The Healthcare Cost Remedy: Planning

Education is a great starting point. But nothing beats effective planning to assess and solve for future healthcare needs. And here comes the good news: the plan doesn’t have to create the $315,000 lump sum mentioned earlier. It only needs to produce funds to cover a little over $2,000 yearly in healthcare expenses, based on retirees having no or only one chronic condition. That number increases to roughly $5,700 annually for people with two to three chronic conditions.

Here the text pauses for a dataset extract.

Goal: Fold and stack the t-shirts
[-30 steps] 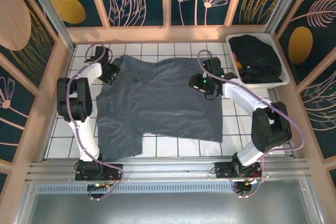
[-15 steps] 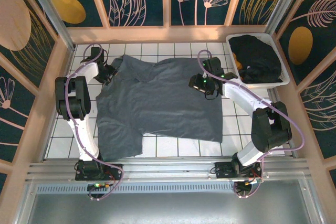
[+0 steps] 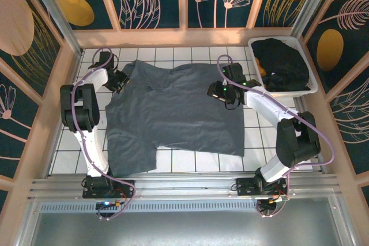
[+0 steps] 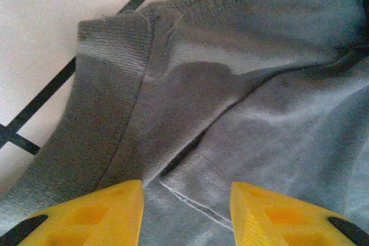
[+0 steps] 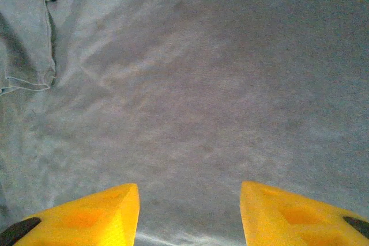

That means it’s highly feasible to plan for these known and relatively stable costs without alarming your clients. According to Michael Kitces, a practicing financial planner and well-known industry blogger, this will involve doing a combination of the following activities:

  • Setting aside money during the working years to cover healthcare costs
  • Making good use of employer-provided HSAs
  • Maximizing the Premium Assistance Tax Credits when clients are using marketplace insurance before enrolling in Medicare
  • Enrolling correctly and at the right time in Medicare
  • Selecting the best Part D prescription drug plan based on the client’s current drug regimen
  • Purchasing Medigap supplemental health insurance while finding the right balance between higher premiums and lower out-of-pocket costs

Many of these planning topics, as well as the educational points mentioned earlier, are complex. This means before advising your clients, educate yourself about the nuances of retirement healthcare funding. There are countless industry resources available to build your knowledge. Since most clients know little about this topic, even modest self-education will elevate you in their eyes. Given the importance of staying healthy and solvent in retirement, your clients will highly value your assistance.